I'm surprised at the amount of no's. I thought that everyone sent nudies back and forth when in a relationship. Maybe I'm just extremely pervy and have only dated huge pervs too. Oh well. I shall continue sending out my pp pics!


----------



## huh (Mar 19, 2007)

Sure would, they are the only pictures I have of myself. Now who wants to be my SAS partner? :teeth


----------



## SoWrongItsRight (May 9, 2012)

Yes I do


----------



## leonardess (Jun 30, 2009)

oh yeah, and he BETTER post them on fb or I'll put the hurt on him.


----------



## Jollygoggles (Mar 3, 2011)

I'll send nudes to anyone. I don't give a damn.


----------



## noyadefleur (Oct 26, 2010)

No, under absolutely no circumstance. First of all, I'm far too uncomfortable with myself, and second, there is no way to know how long a relationship will last, and at that point, where do the photos end up?


----------



## Marakunda (Jun 7, 2011)

It WILL end up online.

With that said, I don't really care. Yes, I definitely would, especially if she sent me some of her. What can I say, it sounds kinda sexy...
Besides, I'm confident in how I look naked. It's my face that's a little iffy, but my body is just fine.


----------



## leonardess (Jun 30, 2009)

Everyone on here who says they would and are perfectly fine with it - i believe we'll need some evidence to back up your claim.


----------



## GunnyHighway (Sep 28, 2010)

mdiada said:


> Yes, absolutely


Hello 



leonardess said:


> Everyone on here who says they would and are perfectly fine with it - i believe we'll need some evidence to back up your claim.


BRB SENDING NUDEZ.

But I have, and probably will in the future if for some bizarre reason a girl is attracted to me. But we all know how unlikely that is.

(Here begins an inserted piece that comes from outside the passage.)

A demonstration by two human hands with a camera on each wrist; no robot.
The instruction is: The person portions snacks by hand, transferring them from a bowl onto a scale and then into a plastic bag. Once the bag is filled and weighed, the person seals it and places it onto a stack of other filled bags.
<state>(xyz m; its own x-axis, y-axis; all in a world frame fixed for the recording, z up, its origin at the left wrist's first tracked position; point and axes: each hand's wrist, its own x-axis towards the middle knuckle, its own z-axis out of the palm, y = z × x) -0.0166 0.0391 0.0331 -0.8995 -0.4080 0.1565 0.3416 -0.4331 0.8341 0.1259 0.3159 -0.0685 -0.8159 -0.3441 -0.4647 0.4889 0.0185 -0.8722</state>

As for the pictures showing up all over the internet, it _*really *_depends on the person. I've had two relationships go sour and neither of their pictures (face and all) have ever seen further than my TrueCrypt folder. It never crossed my mind.


----------



## Jollygoggles (Mar 3, 2011)

GunnyHighway said:


> As for the pictures showing up all over the internet, it _*really *_depends on the person. I've had two relationships go sour and neither of their pictures (face and all) have ever seen further than my TrueCrypt folder. It never crossed my mind.


When I broke up with my ex of four years I deleted every single video and pic I had of her (and there were a lot - she was into it). Not a trace was left that day.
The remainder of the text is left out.